EXERCISE DETAILS —
Please repeat the listing below exactly, but do not include its pictures.

TASK INPUTS —
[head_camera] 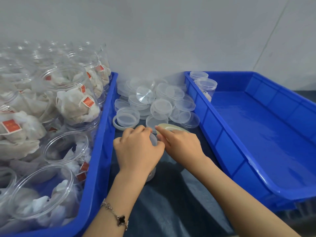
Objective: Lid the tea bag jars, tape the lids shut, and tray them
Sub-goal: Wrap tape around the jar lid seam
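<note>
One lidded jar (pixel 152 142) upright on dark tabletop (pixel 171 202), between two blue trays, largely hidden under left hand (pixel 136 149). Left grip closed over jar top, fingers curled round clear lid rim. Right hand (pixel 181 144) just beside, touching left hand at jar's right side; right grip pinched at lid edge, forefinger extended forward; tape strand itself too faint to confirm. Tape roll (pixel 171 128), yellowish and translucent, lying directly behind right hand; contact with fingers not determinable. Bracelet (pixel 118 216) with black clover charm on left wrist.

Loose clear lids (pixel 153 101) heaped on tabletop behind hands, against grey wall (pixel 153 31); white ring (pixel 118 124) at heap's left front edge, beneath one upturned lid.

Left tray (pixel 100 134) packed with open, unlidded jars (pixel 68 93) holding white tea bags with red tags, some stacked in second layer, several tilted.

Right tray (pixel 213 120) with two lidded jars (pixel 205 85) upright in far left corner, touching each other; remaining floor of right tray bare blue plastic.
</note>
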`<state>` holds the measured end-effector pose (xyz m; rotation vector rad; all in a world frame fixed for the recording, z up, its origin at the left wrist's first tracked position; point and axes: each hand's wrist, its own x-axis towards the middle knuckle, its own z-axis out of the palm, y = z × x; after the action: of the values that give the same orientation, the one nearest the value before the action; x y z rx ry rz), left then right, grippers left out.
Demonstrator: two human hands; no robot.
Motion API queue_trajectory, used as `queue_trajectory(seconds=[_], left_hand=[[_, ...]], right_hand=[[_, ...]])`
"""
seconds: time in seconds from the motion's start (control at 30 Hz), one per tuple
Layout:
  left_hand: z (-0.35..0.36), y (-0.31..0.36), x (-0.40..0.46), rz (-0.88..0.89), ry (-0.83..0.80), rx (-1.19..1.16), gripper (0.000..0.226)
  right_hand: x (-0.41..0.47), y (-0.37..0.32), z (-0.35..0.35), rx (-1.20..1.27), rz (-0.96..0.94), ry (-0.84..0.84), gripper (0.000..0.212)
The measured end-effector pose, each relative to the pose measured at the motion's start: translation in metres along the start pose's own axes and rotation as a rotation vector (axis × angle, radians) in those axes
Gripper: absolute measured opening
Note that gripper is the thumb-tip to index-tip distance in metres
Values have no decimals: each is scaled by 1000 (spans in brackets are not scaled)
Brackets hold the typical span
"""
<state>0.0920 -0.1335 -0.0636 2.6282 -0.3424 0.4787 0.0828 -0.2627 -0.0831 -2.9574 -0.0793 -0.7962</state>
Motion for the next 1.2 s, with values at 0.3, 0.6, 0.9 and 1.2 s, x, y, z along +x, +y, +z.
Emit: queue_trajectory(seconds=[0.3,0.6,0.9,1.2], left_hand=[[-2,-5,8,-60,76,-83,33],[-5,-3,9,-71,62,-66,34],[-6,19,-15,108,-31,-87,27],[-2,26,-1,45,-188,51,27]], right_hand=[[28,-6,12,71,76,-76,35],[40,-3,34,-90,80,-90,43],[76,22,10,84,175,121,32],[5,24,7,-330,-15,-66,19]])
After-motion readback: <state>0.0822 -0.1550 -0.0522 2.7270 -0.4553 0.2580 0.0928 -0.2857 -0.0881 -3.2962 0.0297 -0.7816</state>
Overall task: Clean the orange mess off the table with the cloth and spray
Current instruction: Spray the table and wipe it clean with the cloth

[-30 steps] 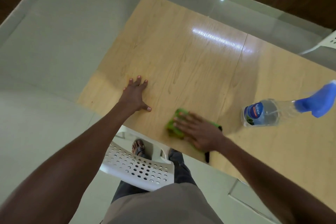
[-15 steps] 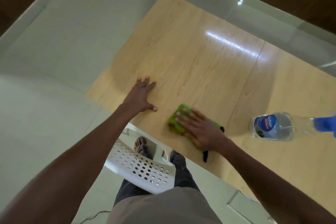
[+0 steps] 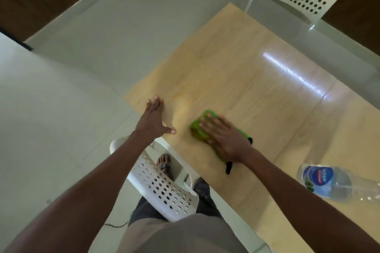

TASK RESULT —
[head_camera] 
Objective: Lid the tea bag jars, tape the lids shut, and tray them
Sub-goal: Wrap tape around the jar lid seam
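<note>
One lidded jar (pixel 152 142) upright on dark tabletop (pixel 171 202), between two blue trays, largely hidden under left hand (pixel 136 149). Left grip closed over jar top, fingers curled round clear lid rim. Right hand (pixel 181 144) just beside, touching left hand at jar's right side; right grip pinched at lid edge, forefinger extended forward; tape strand itself too faint to confirm. Tape roll (pixel 171 128), yellowish and translucent, lying directly behind right hand; contact with fingers not determinable. Bracelet (pixel 118 216) with black clover charm on left wrist.

Loose clear lids (pixel 153 101) heaped on tabletop behind hands, against grey wall (pixel 153 31); white ring (pixel 118 124) at heap's left front edge, beneath one upturned lid.

Left tray (pixel 100 134) packed with open, unlidded jars (pixel 68 93) holding white tea bags with red tags, some stacked in second layer, several tilted.

Right tray (pixel 213 120) with two lidded jars (pixel 205 85) upright in far left corner, touching each other; remaining floor of right tray bare blue plastic.
</note>
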`<state>` holds the measured end-effector pose (xyz m; rotation vector rad; all in a world frame fixed for the recording, z up, its origin at the left wrist's first tracked position; point and axes: each hand's wrist, its own x-axis towards the middle knuckle, its own z-axis out of the palm, y = z × x; after the action: of the values that give the same orientation, the one nearest the value before the action; x y z rx ry rz), left then right, grippers left out.
Demonstrator: two human hands; no robot.
Motion API queue_trajectory, used as `queue_trajectory(seconds=[_], left_hand=[[_, ...]], right_hand=[[_, ...]])`
"""
seconds: time in seconds from the motion's start (control at 30 Hz), one per tuple
Layout:
  left_hand: z (-0.35..0.36), y (-0.31..0.36), x (-0.40..0.46), rz (-0.88..0.89), ry (-0.83..0.80), rx (-1.19..1.16), gripper (0.000..0.226)
  right_hand: x (-0.41..0.47), y (-0.37..0.32), z (-0.35..0.35), rx (-1.20..1.27), rz (-0.96..0.94), ry (-0.84..0.84), gripper (0.000..0.212)
The measured end-effector pose, each relative to the pose measured at the motion's start: translation in metres along the start pose's own axes and rotation as a rotation vector (axis × angle, radians) in those axes
Gripper: absolute measured opening
Note that gripper is the thumb-tip to index-tip distance in metres
Values have no decimals: each is scaled by 1000 (spans in brackets are not scaled)
Brackets hold the typical span
"""
<state>0.0920 -0.1335 -0.0636 2.6282 -0.3424 0.4787 0.0828 -0.2627 -0.0831 -2.9574 -0.0793 -0.7962</state>
Motion for the next 1.2 s, with values at 0.3, 0.6, 0.9 and 1.2 s, x, y, z along +x, +y, +z.
Emit: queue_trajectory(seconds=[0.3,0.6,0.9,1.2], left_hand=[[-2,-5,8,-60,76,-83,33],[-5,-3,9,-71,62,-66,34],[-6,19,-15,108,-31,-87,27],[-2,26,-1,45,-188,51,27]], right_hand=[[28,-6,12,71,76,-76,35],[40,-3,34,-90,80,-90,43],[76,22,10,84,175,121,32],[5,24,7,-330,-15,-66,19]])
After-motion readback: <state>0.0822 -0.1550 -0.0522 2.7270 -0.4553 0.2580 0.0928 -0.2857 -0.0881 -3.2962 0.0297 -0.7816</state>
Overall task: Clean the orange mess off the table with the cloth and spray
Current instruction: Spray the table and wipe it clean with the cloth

[-30 steps] 
[-15 steps] 
[+0 steps] 

This exercise requires no further work.